Datur'un internet adresi:
http://www.datur.com/tr/
Musa'dan aldığım haritaların linki:

Benim rotamı değerlendiriyoruz, nerede konaklayacağım, dağ geçişi yapacağım yeleri yeniden gözden geçiriyoruz. Hazırlıklarımın başarılı olduğunu görüyorum. Bir çay içmek için durduğum yerde iki saat geçirdiğimi farkediyorum. Musa kalmamı öneriyor, duş da var bu arada. Ama benim planım Yusufeli'ne yaklaşmak, en azından Tortum Şelalesine ulaşmayı hedefledim bugün. Ayrılıyorum iki yeni doğa ve bisiklet dostumu arkada bırakarak.



Uzundere'den sonra kısa ama dik (1-2 km) bir tırmanış var Uzundere Gölü kıyısında yükselen. Ardından sert bir inişle ulaşıyorum Musa'nın önerdiği kamp yerine. KAMP İÇİN UYGUN BİR YER çadırımı kurabileceğim yerler var, su var, işletmeden besin desteği de sağlanabilir.

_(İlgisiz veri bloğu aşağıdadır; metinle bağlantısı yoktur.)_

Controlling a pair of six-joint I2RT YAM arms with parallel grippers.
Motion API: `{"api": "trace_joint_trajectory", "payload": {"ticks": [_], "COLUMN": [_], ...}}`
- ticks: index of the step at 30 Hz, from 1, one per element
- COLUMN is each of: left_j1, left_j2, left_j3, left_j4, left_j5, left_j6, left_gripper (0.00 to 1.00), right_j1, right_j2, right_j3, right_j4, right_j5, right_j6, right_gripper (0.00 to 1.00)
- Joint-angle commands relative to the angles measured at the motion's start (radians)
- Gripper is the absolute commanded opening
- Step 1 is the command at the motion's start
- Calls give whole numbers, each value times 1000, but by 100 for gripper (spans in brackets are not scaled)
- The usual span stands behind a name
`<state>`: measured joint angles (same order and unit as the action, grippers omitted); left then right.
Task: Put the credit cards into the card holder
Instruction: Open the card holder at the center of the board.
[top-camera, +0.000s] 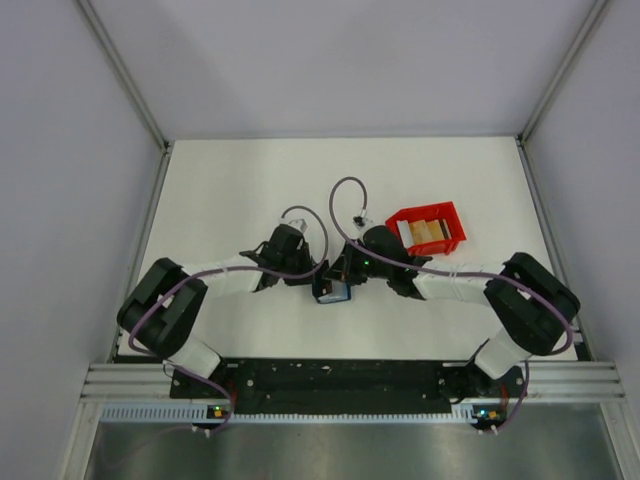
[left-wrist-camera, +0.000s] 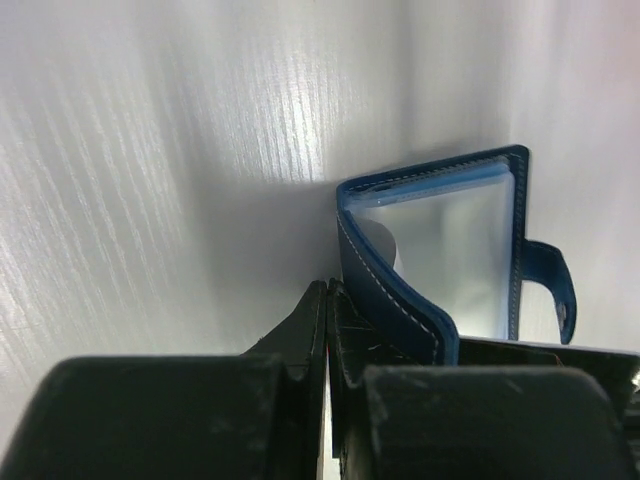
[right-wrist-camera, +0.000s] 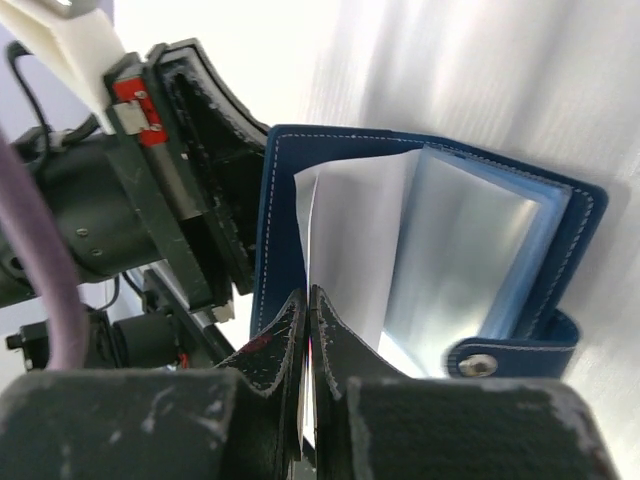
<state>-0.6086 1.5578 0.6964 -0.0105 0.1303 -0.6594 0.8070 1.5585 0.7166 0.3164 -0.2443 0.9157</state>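
Card holder open at centre, between arms. Left gripper fingers together, pinching navy cover. Right gripper fingers clamped on white card, apparently partway into clear pockets. Tan cards left in red bin, far right.

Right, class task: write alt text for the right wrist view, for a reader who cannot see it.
The right gripper pinches a white card that stands inside the open navy card holder, between its cover and clear sleeves. The left gripper sits at the cover's left edge.
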Motion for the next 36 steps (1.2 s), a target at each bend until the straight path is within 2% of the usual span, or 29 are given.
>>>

Ama ben ilerliyorum biaz daha Tortum Şelalesine doğru. Şelaleye giden yol ayrımına 5-6 km sonra ulaşıyorum. Yoldan 1 km içeride şelale.



Bir işletme tutmuş suyun başını, her şey yasak; piknik, çadır kurmak, suya girmek vs. Serbest olan tek şey işletmeden yemek, içmek ve şelaleye yürümek. Kamp atmak için uygun bir yer ama çadır yasağı sorununu nasıl çözeceğim? İşletmenin biraz gerisindeki bakımsız parkı farkediyorum, sorunum çözülüyor. Birkaç bank ve masa da var. Bisikleti parkediorum, çadırı kurmak için havanın kararmasını bekleyeceğim.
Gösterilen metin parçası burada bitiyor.